La nieve llama a la puerta de un nuevo año después de que el pasado diciembre recibiera el manto blanco de una navidad que nos dejó la paz y el amor de quiénes se encontraron de nuevo entre los viajes y llegadas de aeropuertos y estaciones de tren, puertos desde donde los barcos alojaban nuevamente a viajeros que no tenían billete de vuelta.
Blanca navidad, días donde la hermosura del agua se transforma en hielo, en la fuerza contenida en una masa que se duerme en los lugares donde apaciblemente sueña volver nuevamente a correr por los caminos que abre lentamente con la subida de la temperatura.
Nuevamente nieva entre las gentes, en los pueblos y ciudades que quedan con distinto sabor, con olores fríos que encienden las praderas donde la vida sigue su curso, donde los seres que viven y reinan en los bosques pueden dejar senderos de distinto color al atravesar los muros de sus propios límites.
Son cuerpos que se encuentran dispersos, son motas de polvo en la inmensidad de los mares, en la profundidad de los valles, en el cauce de unos ríos que dan vida nueva, sabia que circula por las venas de esta tierra, de una arena que convive con las piedras que amasan los paisajes, que acunan las montañas que se alzan antre nuestro silencio.

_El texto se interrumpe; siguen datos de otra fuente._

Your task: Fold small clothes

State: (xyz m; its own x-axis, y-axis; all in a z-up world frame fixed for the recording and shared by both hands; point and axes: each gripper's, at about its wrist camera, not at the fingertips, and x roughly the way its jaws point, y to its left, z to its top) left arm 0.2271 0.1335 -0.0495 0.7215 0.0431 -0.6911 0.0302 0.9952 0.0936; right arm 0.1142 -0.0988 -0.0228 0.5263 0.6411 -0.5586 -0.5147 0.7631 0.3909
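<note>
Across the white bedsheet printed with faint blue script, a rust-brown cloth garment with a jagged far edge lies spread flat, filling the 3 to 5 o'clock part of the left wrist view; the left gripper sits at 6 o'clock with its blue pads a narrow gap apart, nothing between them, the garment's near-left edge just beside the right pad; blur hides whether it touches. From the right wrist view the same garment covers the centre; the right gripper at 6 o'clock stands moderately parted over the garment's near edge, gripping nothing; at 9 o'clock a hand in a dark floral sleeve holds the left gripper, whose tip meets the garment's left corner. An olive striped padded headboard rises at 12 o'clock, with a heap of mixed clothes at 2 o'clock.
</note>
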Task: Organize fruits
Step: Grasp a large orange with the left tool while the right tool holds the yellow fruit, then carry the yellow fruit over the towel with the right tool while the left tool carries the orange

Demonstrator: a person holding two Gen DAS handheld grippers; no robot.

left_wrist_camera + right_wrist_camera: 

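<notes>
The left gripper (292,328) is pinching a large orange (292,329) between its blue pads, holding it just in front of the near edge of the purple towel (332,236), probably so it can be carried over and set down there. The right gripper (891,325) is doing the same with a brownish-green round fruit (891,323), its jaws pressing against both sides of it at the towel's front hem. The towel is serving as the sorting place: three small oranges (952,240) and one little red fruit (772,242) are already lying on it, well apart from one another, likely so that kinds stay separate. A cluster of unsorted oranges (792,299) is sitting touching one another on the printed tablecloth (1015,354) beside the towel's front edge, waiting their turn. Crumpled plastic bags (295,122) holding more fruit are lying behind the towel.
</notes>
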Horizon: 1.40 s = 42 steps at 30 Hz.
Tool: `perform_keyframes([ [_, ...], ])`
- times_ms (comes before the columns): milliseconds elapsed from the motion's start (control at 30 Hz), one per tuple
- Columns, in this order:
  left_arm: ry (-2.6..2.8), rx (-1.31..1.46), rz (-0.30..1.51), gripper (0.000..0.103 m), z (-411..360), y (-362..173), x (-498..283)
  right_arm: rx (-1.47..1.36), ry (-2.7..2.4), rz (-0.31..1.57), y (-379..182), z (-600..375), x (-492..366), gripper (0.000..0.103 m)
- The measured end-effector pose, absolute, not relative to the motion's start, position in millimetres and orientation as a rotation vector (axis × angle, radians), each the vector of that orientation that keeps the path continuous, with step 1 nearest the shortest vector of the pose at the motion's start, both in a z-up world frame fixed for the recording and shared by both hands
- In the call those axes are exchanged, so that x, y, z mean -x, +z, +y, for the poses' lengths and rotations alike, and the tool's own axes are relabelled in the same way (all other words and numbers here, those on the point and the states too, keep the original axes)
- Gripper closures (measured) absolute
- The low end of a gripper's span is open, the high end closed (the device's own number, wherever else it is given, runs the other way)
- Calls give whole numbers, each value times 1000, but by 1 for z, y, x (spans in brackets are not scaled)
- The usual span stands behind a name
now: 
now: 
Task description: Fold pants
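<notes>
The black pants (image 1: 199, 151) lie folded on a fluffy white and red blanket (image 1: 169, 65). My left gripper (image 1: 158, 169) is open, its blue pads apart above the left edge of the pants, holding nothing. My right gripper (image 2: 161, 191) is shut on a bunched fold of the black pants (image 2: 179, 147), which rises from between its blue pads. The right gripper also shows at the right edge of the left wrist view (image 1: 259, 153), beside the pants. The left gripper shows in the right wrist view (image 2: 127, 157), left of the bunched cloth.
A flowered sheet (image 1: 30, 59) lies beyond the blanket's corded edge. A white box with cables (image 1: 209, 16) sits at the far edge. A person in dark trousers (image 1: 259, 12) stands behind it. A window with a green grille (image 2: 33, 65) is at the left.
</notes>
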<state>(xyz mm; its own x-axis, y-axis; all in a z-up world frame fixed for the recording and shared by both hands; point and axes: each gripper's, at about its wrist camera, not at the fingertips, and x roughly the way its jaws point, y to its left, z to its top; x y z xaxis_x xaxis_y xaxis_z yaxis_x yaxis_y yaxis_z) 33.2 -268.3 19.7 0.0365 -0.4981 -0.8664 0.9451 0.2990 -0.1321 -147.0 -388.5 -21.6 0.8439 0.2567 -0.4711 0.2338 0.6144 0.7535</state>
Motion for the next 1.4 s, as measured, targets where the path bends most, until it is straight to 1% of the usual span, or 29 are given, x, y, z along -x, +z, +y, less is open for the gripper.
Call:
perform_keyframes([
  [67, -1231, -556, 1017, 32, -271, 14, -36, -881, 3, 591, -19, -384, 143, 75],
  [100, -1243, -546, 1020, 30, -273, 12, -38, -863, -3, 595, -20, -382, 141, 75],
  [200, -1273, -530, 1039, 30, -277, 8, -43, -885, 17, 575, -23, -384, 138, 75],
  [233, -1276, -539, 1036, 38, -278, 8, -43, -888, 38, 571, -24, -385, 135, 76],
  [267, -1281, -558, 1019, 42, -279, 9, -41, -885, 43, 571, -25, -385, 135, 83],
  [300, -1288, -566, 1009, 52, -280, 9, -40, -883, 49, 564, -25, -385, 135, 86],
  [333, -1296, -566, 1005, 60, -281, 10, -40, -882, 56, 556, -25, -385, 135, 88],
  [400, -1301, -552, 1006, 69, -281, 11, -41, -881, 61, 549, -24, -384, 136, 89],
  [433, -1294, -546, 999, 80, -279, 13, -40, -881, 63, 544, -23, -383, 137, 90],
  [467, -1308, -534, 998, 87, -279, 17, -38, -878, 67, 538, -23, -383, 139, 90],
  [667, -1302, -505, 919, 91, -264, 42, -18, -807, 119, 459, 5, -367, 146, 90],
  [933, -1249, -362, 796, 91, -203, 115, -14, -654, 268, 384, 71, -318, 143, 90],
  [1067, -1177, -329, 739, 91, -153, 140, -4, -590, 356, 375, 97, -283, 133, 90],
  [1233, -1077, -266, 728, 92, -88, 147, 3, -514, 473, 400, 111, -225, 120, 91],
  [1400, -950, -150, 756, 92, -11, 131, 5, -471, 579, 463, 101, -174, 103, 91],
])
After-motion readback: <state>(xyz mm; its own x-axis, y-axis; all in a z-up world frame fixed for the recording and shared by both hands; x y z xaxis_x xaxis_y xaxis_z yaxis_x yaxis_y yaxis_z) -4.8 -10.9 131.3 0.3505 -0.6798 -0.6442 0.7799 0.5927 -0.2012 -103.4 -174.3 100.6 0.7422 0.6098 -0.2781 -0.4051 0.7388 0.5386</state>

Hoy salí de casa entre pisadas que habían comenzado a derretir la imagen de un mes en donde comienza la gran abundancia de vivir, la gran maravilla de colocarnos de nuevo en los mandos de nuestro ferrari para encender los motores de este cuerpo que nos regalamos en cada vida, para dirigirnos al lugar desde donde correremos nuestro gran premio.
El premio de encontrar dentro de nosotros el templo inmenso que construímos cuando volvemos de nuevo a entregar nuestro cuerpo a la tierra, a devolver el gran regalo que recibimos, para seguir viviendo en este alma que ahora encuentra en el sentimiento de estas manos disfrutando de un don divino de colocar entre lo banco de la hoja unos símbolos que hacen de este momento un eterno presente.